Work to complete:
Below are the entries; state how many of their lines contain the string "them", and nothing more.

Source data:
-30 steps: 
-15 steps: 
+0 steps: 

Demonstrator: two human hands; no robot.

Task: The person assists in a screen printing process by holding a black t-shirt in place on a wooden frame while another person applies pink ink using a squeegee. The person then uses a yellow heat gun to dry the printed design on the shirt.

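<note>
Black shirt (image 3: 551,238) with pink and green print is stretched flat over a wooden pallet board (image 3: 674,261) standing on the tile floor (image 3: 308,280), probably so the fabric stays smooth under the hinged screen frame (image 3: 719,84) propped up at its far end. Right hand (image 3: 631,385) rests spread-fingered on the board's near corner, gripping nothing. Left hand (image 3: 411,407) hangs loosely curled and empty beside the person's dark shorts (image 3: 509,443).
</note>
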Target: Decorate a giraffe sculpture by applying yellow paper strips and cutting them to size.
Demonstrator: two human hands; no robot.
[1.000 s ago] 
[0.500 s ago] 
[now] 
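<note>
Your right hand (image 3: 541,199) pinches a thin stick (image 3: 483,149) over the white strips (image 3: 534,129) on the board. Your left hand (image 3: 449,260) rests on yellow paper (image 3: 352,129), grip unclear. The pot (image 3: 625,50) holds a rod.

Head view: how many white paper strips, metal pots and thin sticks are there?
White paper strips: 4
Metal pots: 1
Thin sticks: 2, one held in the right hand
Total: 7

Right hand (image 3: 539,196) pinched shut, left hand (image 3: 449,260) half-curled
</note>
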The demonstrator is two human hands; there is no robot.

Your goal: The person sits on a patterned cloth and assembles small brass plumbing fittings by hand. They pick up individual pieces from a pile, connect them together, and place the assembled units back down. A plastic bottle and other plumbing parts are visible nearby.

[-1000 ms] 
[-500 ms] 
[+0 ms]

The answer:
2